Con frecuencia, cuando hablamos de seguridad y prevención del delito, pensamos inmediatamente en policías, patrullas, cámaras de vigilancia o reformas legales. Y aunque las instituciones encargadas de la seguridad pública tienen una responsabilidad fundamental, existe una realidad que pocas veces reconocemos con suficiente claridad: ninguna estrategia será verdaderamente efectiva si la comunidad permanece indiferente. La prevención del delito no comienza únicamente en los tribunales ni en las corporaciones policiacas; comienza mucho antes, en la sociedad, en las comunidades, en la familia, en las escuelas y en la manera en que convivimos unos con otros. Porque antes de que se cometa un delito, muchas veces existieron señales de abandono, violencia o falta de atención que nadie quiso ver.
Como sociedad, solemos reaccionar cuando el daño ya ocurrió. Nos indignamos frente a los hechos violentos, exigimos justicia y pedimos respuestas inmediatas. Sin embargo, pocas veces nos detenemos a reflexionar sobre las condiciones sociales que permitieron que ciertas conductas crecieran en silencio hasta convertirse en un problema mayor. La descomposición social no aparece de un día para otro; se construye lentamente a través del abandono, la falta de oportunidades, la normalización de la violencia y la pérdida del sentido de comunidad. Poco a poco hemos aprendido a vivir desconectados de lo que ocurre alrededor, creyendo que los problemas ajenos no nos corresponden hasta que finalmente terminan alcanzándonos.
Por eso, hablar de prevención también implica hablar de responsabilidad compartida. Una comunidad presente, organizada y solidaria puede convertirse en uno de los mecanismos más poderosos para reducir factores de riesgo. Cuando niñas, niños y adolescentes crecen en entornos donde se sienten escuchados, protegidos y acompañados, disminuyen considerablemente las posibilidades de que sean absorbidos por dinámicas de violencia, adicciones o conductas delictivas. Las juventudes no solamente necesitan vigilancia; necesitan atención, oportunidades, espacios seguros y adultos dispuestos a involucrarse genuinamente en su desarrollo.

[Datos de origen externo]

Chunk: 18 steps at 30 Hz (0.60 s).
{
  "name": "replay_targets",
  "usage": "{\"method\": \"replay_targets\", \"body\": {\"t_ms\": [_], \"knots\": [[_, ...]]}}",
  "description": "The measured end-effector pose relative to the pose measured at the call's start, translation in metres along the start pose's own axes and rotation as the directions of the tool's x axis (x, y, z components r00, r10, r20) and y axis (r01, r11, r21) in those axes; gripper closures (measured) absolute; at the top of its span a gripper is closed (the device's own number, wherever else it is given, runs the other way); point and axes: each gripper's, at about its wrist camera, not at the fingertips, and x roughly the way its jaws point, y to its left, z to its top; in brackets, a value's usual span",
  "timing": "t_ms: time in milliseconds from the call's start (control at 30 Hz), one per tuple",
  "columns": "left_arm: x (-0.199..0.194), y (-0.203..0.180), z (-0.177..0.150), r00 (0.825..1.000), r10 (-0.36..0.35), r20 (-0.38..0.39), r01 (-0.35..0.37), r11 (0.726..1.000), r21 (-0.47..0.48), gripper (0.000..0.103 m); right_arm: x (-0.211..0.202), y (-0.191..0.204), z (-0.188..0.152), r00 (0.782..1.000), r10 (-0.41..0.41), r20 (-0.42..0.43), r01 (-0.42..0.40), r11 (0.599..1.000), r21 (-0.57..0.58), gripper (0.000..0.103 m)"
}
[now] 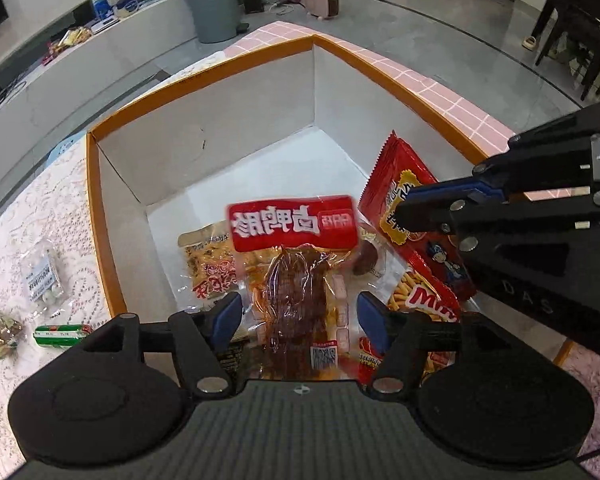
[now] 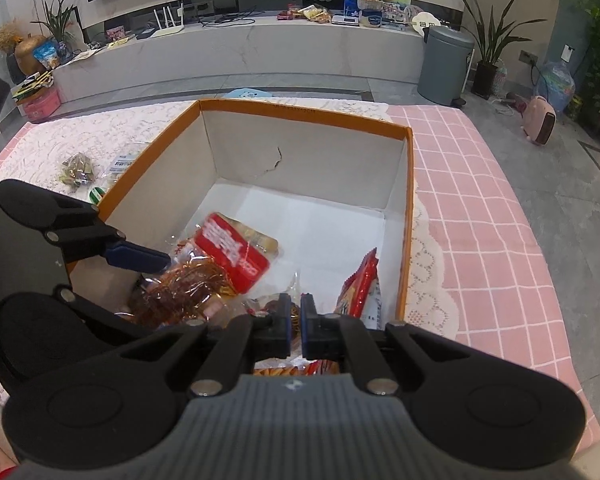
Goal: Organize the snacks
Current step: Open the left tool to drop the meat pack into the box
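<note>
A big cardboard box [image 1: 204,128] with an orange rim sits on the worktop [image 2: 480,208], which has a pink checked cloth and a white lace cloth on it. Snacks lie at the near end of the box floor.

The left hand-held gripper [image 1: 298,320] points down into the box with its jaws standing wide. A clear pack of dark braised meat with a red label [image 1: 296,264] lies between the blue pads [image 1: 226,318], and the pads do not press on it. The pack looks a little blurred. A yellow snack bag [image 1: 208,260] lies under it, toward 10 o'clock.

The right hand-held gripper [image 2: 296,320] is pinched nearly shut. It is hard to tell if it holds anything. In the left view its tips are at a red snack bag [image 1: 396,200] that leans on the box wall at 3 o'clock. A bag of stick snacks [image 1: 420,296] lies just below that one.

Outside the box, at 9 o'clock in the left view, three things still lie on the lace: a clear bag of small white sweets [image 1: 44,276], a green and white roll [image 1: 62,334] and a small greenish packet [image 1: 2,332].
</note>
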Motion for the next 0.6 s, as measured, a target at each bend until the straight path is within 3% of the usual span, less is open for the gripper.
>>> {"method": "replay_targets", "body": {"t_ms": [233,300,600], "knots": [[-0.018,0.002,0.000,0.999,-0.023,0.029,0.023,1.000,0.004,0.023,-0.004,0.004,-0.001,1.000,-0.002,0.003,0.002,1.000,0.001,0.095],[-0.028,0.006,-0.002,0.999,-0.029,0.042,0.029,0.999,-0.013,0.023,-0.007,0.006,0.000,1.000,-0.003,0.011,0.003,1.000,0.002,0.082],[-0.078,0.026,-0.027,0.991,0.002,0.130,0.011,0.995,-0.100,0.023,-0.032,0.027,0.001,0.998,0.030,0.061,-0.031,0.999,0.022,0.062]]}}
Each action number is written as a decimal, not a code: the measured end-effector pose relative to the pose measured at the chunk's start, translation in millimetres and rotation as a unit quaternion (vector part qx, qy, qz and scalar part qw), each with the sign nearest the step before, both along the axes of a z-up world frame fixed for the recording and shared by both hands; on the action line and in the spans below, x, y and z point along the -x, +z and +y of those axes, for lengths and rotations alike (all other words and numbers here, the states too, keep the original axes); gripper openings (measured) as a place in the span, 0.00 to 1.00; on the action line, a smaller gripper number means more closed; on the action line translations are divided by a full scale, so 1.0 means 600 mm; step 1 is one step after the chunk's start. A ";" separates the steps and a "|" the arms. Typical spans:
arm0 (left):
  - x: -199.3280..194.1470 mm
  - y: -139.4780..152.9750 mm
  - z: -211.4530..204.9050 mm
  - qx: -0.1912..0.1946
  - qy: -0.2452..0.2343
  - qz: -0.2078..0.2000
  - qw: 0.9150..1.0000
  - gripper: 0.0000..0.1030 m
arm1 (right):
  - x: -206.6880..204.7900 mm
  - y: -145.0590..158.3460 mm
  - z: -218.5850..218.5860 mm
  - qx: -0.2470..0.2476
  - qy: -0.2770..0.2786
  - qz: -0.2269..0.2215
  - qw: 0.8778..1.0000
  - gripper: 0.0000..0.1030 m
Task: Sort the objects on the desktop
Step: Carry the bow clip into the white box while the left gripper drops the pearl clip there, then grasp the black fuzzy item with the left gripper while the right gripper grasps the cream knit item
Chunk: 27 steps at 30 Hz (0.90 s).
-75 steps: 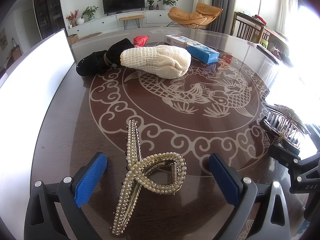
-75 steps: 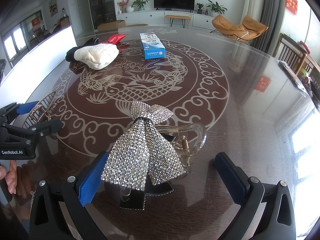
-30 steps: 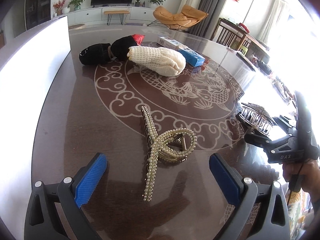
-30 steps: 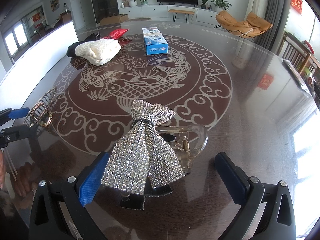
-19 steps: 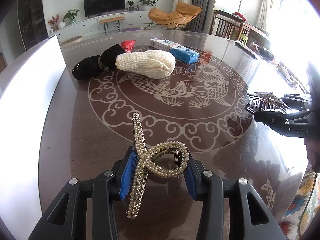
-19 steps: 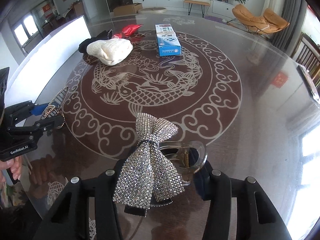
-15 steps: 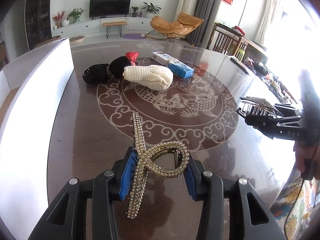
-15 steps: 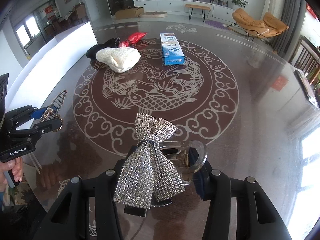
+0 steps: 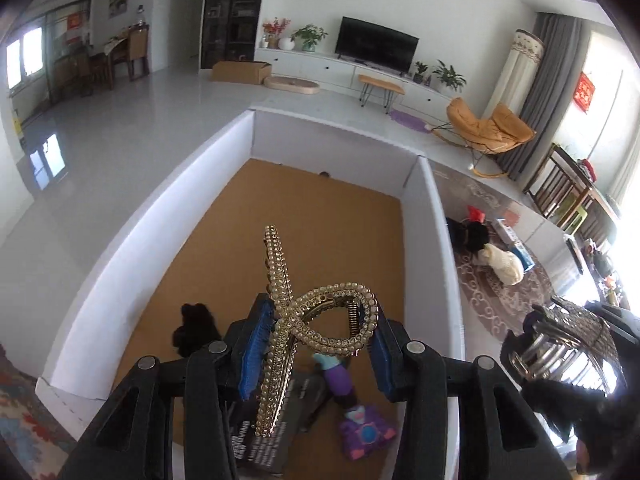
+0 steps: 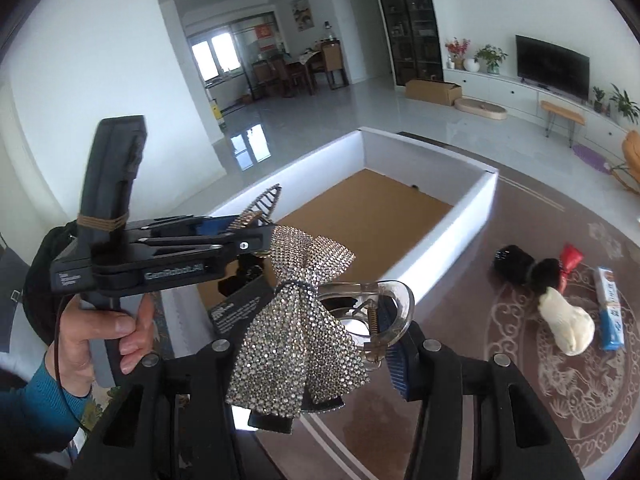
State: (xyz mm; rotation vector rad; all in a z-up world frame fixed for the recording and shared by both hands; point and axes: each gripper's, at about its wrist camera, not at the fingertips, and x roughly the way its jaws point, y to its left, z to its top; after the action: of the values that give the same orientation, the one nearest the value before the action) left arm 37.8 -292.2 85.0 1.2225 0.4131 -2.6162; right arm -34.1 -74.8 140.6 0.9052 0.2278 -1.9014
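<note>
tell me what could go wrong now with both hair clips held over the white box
The pearl hair clip is pinched only at its loop by the left gripper, so its long arm could swing or slip. The rhinestone bow clip in the right gripper sits close beside the left one; they might collide above the white box.

box (image 9: pixel 434 216) left of table (image 10: pixel 480 272), toys inside (image 9: pixel 362 430) – pearl clip (image 9: pixel 316 320) above it

A bright living room with white walls (image 9: pixel 460 4) and a glossy pale floor (image 9: pixel 120 128). A dark television (image 9: pixel 377 45) stands on a long white cabinet (image 9: pixel 344 74) beside potted plants, near an orange lounge chair (image 9: pixel 490 128) and grey curtains (image 9: pixel 554 80)
</note>
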 end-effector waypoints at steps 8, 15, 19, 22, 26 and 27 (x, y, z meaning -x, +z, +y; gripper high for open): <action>-0.040 -0.115 -0.096 -0.016 0.078 -0.106 0.991 0.49 | -0.071 -0.117 -0.188 -0.084 0.092 -0.021 0.992 0.72; -0.054 -0.077 -0.039 -0.018 0.065 -0.033 0.997 0.70 | -0.046 -0.094 -0.055 0.004 0.022 0.001 1.000 0.95; -0.038 -0.037 0.055 -0.020 0.007 0.003 1.000 0.70 | -0.002 -0.116 0.092 0.006 -0.068 0.049 0.996 1.00; -0.026 -0.006 0.152 -0.020 -0.065 0.023 0.997 0.70 | 0.037 -0.177 0.206 -0.067 -0.141 0.059 0.986 1.00; -0.004 0.017 0.291 -0.022 -0.167 0.035 0.985 0.87 | 0.080 -0.245 0.350 -0.146 -0.226 0.044 0.962 1.00; 0.006 0.014 0.322 -0.025 -0.188 0.034 0.981 0.94 | 0.087 -0.255 0.377 -0.157 -0.242 0.043 0.956 1.00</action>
State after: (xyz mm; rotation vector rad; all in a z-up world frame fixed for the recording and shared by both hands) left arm 34.0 -98.8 93.5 1.3440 0.2837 -2.9871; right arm -86.5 151.4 -12.4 1.1700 0.3988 -2.4074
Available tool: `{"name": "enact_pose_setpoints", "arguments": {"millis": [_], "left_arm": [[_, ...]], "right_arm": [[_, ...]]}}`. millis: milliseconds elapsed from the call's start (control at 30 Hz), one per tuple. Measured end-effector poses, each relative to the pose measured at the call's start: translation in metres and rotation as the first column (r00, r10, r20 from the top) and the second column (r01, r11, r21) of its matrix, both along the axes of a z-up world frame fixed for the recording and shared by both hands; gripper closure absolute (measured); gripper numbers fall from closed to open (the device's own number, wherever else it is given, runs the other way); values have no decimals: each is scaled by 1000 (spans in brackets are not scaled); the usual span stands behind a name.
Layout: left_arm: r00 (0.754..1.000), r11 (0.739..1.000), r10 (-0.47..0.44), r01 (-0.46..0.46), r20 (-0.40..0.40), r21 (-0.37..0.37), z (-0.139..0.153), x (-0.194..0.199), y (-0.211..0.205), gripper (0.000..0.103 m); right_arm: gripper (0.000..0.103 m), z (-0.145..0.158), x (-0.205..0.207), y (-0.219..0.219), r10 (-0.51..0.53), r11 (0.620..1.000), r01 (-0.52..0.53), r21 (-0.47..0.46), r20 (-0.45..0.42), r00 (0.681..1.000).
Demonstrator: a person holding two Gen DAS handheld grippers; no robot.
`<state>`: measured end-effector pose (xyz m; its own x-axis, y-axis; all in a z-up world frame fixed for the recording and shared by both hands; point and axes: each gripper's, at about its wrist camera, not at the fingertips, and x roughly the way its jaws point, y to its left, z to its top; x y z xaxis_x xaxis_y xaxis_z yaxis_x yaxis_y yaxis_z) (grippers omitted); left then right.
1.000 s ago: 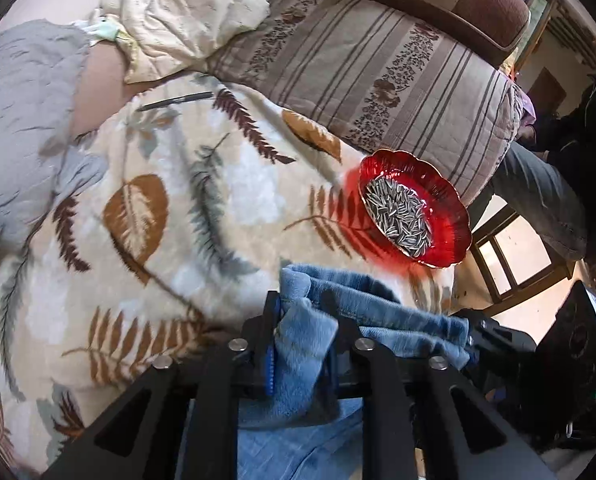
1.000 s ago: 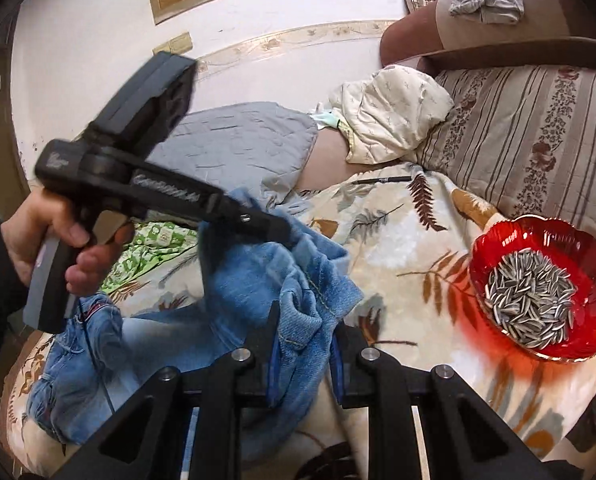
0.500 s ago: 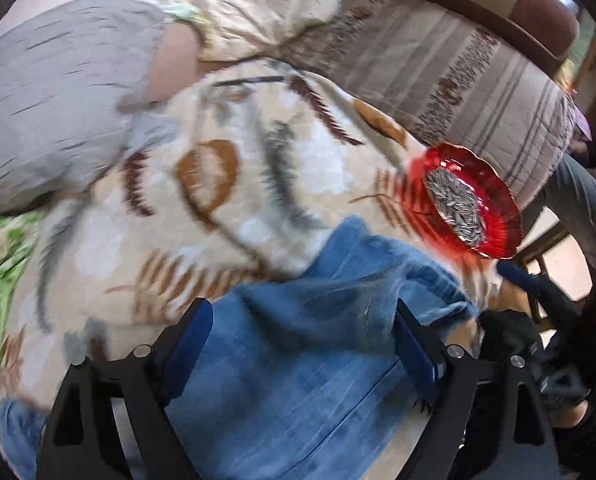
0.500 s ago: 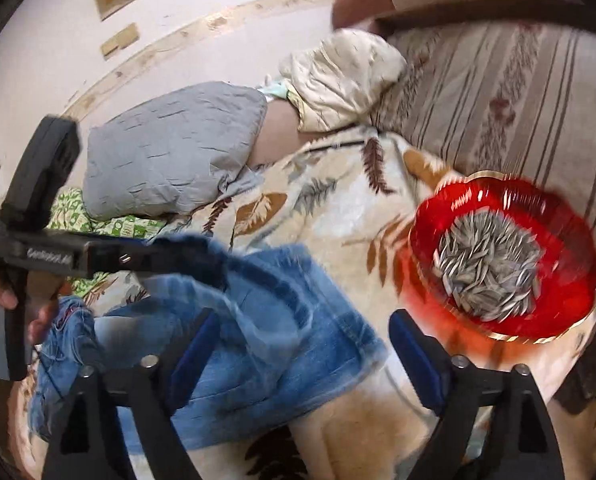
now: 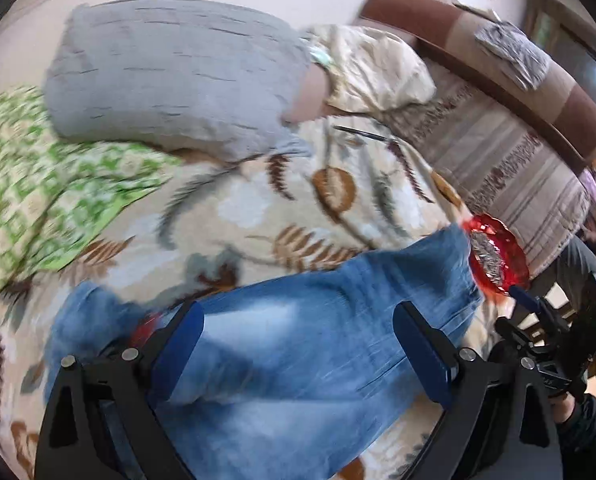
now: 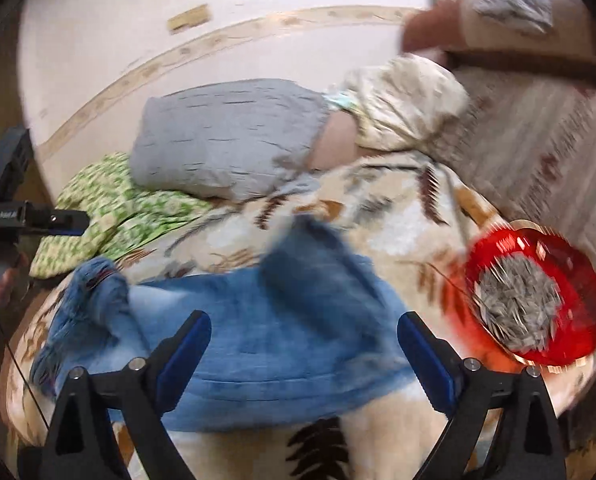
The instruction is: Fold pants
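The blue denim pants [image 6: 266, 336] lie spread on a leaf-patterned blanket [image 6: 397, 240], one end bunched at the left. The right gripper [image 6: 303, 356] hangs over them with fingers spread wide, grasping nothing; the left gripper [image 5: 298, 348] is likewise released above the denim. A red bowl [image 6: 537, 300] of seeds sits just beside the pants' right edge. Behind lie a grey pillow [image 5: 178, 76] and green patterned cloth [image 5: 38, 184].

Pants [image 6: 266, 344] spread on blanket [image 6: 389, 236], w/ bowl of seeds [image 6: 533, 300] just to right. Pillow [image 6: 226, 136] set behind pants; patterned cloth [image 6: 110, 208] laid left of pillow, sofa back [image 6: 545, 148] behind bowl.
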<state>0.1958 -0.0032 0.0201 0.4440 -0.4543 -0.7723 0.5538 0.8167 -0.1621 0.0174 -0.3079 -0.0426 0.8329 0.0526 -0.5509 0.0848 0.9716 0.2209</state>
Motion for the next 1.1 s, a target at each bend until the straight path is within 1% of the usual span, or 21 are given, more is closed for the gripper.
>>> {"name": "enact_pose_setpoints", "arguments": {"millis": [33, 100, 167, 233, 300, 367, 433, 467, 533, 667, 767, 867, 967, 1100], "left_arm": [[1000, 1000, 20, -20, 0, 3, -1, -2, 9, 7], [997, 997, 75, -75, 3, 20, -3, -7, 33, 7], [992, 991, 126, -126, 8, 40, -5, -10, 55, 7], [983, 982, 182, -181, 0, 45, -9, -12, 78, 6], [973, 971, 233, -231, -13, 55, -13, -10, 98, 5], [961, 959, 277, -275, -20, 62, -17, -4, 115, 4], [951, 950, 309, -306, -32, 67, -20, 7, 129, 4], [947, 945, 321, -317, -37, 78, -23, 18, 133, 4], [941, 938, 336, -330, -44, 106, -28, 36, 137, 4], [922, 918, 374, -354, -96, 176, -49, 89, 134, 4], [918, 912, 379, -349, -119, 214, -65, 121, 124, 4], [912, 905, 381, -336, -148, 260, -83, 149, 114, 4], [910, 908, 368, -306, -193, 286, -101, 168, 106, 4], [910, 922, 334, -262, -246, 286, -114, 174, 99, 5]], "right_arm": [[7, 5, 3, 10, 38, 999, -38, -16, 9, 999], [6, 11, 10, 25, 103, 995, -103, -17, 14, 995], [6, 15, 21, 46, 185, 983, -184, -14, 12, 983], [6, 17, 31, 69, 270, 963, -270, -19, 3, 963], [6, 15, 45, 93, 358, 933, -359, -15, -22, 933], [6, 10, 58, 119, 442, 897, -442, 2, -46, 896], [6, 5, 72, 141, 508, 861, -508, 14, -70, 858], [6, 2, 77, 150, 529, 848, -530, 15, -76, 845], [6, -5, 90, 168, 556, 829, -559, 4, -98, 825], [6, -18, 117, 206, 593, 797, -603, -21, -155, 790], [6, -25, 135, 223, 605, 785, -619, -24, -183, 775], [6, -31, 149, 234, 608, 781, -624, -26, -195, 769], [6, -33, 159, 241, 611, 777, -629, -37, -196, 767], [6, -39, 170, 248, 624, 764, -645, -35, -214, 751]]}}
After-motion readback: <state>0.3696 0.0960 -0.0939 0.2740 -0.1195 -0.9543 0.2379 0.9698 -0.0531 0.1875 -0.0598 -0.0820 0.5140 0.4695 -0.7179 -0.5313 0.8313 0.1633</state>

La prevención no siempre se construye desde grandes discursos o políticas lejanas. Muchas veces comienza desde acciones aparentemente sencillas, pero humanas: conocer a nuestros vecinos, participar en actividades comunitarias, atender señales de violencia familiar, acompañar emocionalmente a nuestras hijas e hijos y recuperar espacios públicos. Sin embargo, vivimos tiempos donde el aislamiento emocional y la indiferencia social han comenzado a debilitar ese sentido de comunidad que antes permitía que las personas se cuidaran unas a otras. Y cuando dejamos de involucrarnos, cuando normalizamos conductas violentas o preferimos guardar silencio ante situaciones de riesgo, el tejido social comienza a fracturarse.
Por supuesto, esto no significa trasladar a la ciudadanía responsabilidades exclusivas del Estado. Las autoridades tienen obligaciones constitucionales claras en materia de seguridad, prevención, educación, acceso a la justicia y protección de derechos humanos. Pero también es cierto que ninguna autoridad puede sustituir por completo el poder de una comunidad comprometida, empática y participativa.
Desde el ámbito jurídico entendemos que prevenir el delito no solo implica sancionar conductas ilícitas, sino generar condiciones que permitan a las personas desarrollarse en entornos dignos, seguros y con oportunidades reales. Porque cuando una sociedad deja de cuidarse entre sí, el abandono ocupa ese espacio. Y donde existe abandono, la violencia siempre encuentra las condiciones necesarias para crecer.